Data section:
********

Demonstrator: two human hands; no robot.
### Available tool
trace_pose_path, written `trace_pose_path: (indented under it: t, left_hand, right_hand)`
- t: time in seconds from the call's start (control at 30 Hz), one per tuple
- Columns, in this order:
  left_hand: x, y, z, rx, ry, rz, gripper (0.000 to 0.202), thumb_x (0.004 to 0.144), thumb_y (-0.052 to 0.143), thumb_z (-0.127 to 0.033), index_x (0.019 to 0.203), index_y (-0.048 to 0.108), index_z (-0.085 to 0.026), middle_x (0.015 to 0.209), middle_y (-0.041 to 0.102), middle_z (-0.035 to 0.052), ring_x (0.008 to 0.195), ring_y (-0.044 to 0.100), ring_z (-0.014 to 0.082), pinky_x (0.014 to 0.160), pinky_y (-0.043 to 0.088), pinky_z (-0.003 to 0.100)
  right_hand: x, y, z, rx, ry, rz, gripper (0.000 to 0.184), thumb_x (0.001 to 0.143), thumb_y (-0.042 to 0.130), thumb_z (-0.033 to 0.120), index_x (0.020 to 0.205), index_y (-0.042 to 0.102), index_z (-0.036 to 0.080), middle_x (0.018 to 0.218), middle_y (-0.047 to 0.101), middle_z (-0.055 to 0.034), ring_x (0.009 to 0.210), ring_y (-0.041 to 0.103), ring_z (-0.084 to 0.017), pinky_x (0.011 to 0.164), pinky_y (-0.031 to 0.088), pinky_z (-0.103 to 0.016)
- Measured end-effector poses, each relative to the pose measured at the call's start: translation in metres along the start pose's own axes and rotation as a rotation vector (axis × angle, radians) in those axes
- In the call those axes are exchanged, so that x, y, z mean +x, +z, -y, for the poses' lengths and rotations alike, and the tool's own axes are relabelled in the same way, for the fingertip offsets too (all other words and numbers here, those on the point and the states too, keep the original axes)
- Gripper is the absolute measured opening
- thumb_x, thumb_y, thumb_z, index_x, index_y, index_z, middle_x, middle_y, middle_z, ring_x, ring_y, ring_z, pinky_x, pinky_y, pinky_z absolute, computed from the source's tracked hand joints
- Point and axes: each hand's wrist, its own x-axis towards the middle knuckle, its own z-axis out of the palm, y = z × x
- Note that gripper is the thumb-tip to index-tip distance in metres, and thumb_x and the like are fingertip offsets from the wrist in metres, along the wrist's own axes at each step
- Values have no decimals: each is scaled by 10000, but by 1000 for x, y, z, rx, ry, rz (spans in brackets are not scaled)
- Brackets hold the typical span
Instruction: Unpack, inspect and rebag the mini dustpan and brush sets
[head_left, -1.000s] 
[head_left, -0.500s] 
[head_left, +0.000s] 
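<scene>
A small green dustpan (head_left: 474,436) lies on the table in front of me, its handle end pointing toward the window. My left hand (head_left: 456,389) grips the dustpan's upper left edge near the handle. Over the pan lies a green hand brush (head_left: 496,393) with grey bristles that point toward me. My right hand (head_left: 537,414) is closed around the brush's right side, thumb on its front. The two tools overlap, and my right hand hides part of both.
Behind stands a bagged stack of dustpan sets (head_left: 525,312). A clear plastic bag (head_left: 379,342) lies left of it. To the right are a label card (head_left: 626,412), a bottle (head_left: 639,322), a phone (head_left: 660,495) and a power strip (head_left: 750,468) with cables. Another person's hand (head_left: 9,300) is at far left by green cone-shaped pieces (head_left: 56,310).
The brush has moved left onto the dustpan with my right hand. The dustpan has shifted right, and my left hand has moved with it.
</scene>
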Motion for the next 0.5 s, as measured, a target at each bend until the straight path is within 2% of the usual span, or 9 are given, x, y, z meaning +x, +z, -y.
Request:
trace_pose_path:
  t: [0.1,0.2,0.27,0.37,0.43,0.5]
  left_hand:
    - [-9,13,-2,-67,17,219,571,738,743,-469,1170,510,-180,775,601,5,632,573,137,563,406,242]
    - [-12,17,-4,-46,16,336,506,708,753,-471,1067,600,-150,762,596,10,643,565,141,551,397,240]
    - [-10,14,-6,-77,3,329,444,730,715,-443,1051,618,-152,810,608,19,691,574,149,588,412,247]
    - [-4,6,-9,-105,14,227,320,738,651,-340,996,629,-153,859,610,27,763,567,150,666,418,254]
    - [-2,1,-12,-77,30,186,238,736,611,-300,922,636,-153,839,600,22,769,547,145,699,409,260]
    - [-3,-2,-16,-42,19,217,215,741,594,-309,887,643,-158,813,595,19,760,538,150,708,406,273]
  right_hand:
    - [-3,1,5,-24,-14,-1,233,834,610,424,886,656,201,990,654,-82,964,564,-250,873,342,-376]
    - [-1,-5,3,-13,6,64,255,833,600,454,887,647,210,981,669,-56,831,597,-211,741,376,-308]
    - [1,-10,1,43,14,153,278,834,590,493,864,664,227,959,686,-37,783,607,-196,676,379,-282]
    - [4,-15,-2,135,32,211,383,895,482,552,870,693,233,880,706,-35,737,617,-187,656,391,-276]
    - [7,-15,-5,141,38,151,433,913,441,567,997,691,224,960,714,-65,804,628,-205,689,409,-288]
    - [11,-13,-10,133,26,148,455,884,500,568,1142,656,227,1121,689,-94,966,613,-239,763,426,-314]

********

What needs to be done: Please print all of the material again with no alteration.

Solution for this exercise:
Demonstrator: two human hands; no robot.
### Available tool
trace_pose_path, written `trace_pose_path: (indented under it: t, left_hand, right_hand)`
- t: time in seconds from the call's start (control at 30 Hz), one per tuple
- Columns, in this order:
  left_hand: x, y, z, rx, ry, rz, gripper (0.000 to 0.202), thumb_x (0.004 to 0.144), thumb_y (-0.052 to 0.143), thumb_z (-0.127 to 0.033), index_x (0.019 to 0.203), index_y (-0.048 to 0.108), index_z (-0.085 to 0.026), middle_x (0.015 to 0.209), middle_y (-0.041 to 0.102), middle_z (-0.035 to 0.052), ring_x (0.008 to 0.195), ring_y (-0.044 to 0.100), ring_z (-0.014 to 0.082), pinky_x (0.014 to 0.160), pinky_y (-0.043 to 0.088), pinky_z (-0.003 to 0.100)
  right_hand: x, y, z, rx, ry, rz, gripper (0.000 to 0.184), thumb_x (0.001 to 0.143), thumb_y (-0.042 to 0.130), thumb_z (-0.033 to 0.120), index_x (0.020 to 0.205), index_y (-0.042 to 0.102), index_z (-0.036 to 0.080), middle_x (0.018 to 0.218), middle_y (-0.047 to 0.101), middle_z (-0.055 to 0.034), ring_x (0.009 to 0.210), ring_y (-0.041 to 0.103), ring_z (-0.084 to 0.017), pinky_x (0.011 to 0.164), pinky_y (-0.031 to 0.088), pinky_z (-0.103 to 0.016)
- Measured end-effector poses, each relative to the pose measured at the call's start: translation in metres along the start pose's own axes and rotation as a rotation vector (axis × angle, radians) in those axes
- In the call those axes are exchanged, so that x, y, z mean +x, +z, -y, for the poses' lengths and rotations alike, and the tool's own axes are relabelled in the same way, for the fingertip offsets too (all other words and numbers here, those on the point and the states too, keep the original axes)
- Gripper is the absolute measured opening
- thumb_x, thumb_y, thumb_z, index_x, index_y, index_z, middle_x, middle_y, middle_z, ring_x, ring_y, ring_z, pinky_x, pinky_y, pinky_z absolute, computed from the source's tracked hand joints
- Point and axes: each hand's wrist, its own x-axis towards the middle knuckle, its own z-axis out of the palm, y = z × x
- Note that gripper is the thumb-tip to index-tip distance in metres, and thumb_x and the like are fingertip offsets from the wrist in metres, along the wrist's own axes at each step
- Values have no decimals: each is scaled by 10000, but by 1000 for x, y, z, rx, ry, rz (spans in brackets are not scaled)
- Brackets hold the typical span
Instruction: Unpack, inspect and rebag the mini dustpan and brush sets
[head_left, -1.000s] 
[head_left, -0.500s] 
[head_left, +0.000s] 
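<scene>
A small green dustpan (head_left: 474,436) lies on the table in front of me, its handle end pointing toward the window. My left hand (head_left: 456,389) grips the dustpan's upper left edge near the handle. Over the pan lies a green hand brush (head_left: 496,393) with grey bristles that point toward me. My right hand (head_left: 537,414) is closed around the brush's right side, thumb on its front. The two tools overlap, and my right hand hides part of both.
Behind stands a bagged stack of dustpan sets (head_left: 525,312). A clear plastic bag (head_left: 379,342) lies left of it. To the right are a label card (head_left: 626,412), a bottle (head_left: 639,322), a phone (head_left: 660,495) and a power strip (head_left: 750,468) with cables. Another person's hand (head_left: 9,300) is at far left by green cone-shaped pieces (head_left: 56,310).
The brush has moved left onto the dustpan with my right hand. The dustpan has shifted right, and my left hand has moved with it.
</scene>
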Motion for the next 0.5 s, as measured, a target at each bend until the straight path is within 2% of the usual span, or 9 are given, x, y, z meaning +x, +z, -y.
Request:
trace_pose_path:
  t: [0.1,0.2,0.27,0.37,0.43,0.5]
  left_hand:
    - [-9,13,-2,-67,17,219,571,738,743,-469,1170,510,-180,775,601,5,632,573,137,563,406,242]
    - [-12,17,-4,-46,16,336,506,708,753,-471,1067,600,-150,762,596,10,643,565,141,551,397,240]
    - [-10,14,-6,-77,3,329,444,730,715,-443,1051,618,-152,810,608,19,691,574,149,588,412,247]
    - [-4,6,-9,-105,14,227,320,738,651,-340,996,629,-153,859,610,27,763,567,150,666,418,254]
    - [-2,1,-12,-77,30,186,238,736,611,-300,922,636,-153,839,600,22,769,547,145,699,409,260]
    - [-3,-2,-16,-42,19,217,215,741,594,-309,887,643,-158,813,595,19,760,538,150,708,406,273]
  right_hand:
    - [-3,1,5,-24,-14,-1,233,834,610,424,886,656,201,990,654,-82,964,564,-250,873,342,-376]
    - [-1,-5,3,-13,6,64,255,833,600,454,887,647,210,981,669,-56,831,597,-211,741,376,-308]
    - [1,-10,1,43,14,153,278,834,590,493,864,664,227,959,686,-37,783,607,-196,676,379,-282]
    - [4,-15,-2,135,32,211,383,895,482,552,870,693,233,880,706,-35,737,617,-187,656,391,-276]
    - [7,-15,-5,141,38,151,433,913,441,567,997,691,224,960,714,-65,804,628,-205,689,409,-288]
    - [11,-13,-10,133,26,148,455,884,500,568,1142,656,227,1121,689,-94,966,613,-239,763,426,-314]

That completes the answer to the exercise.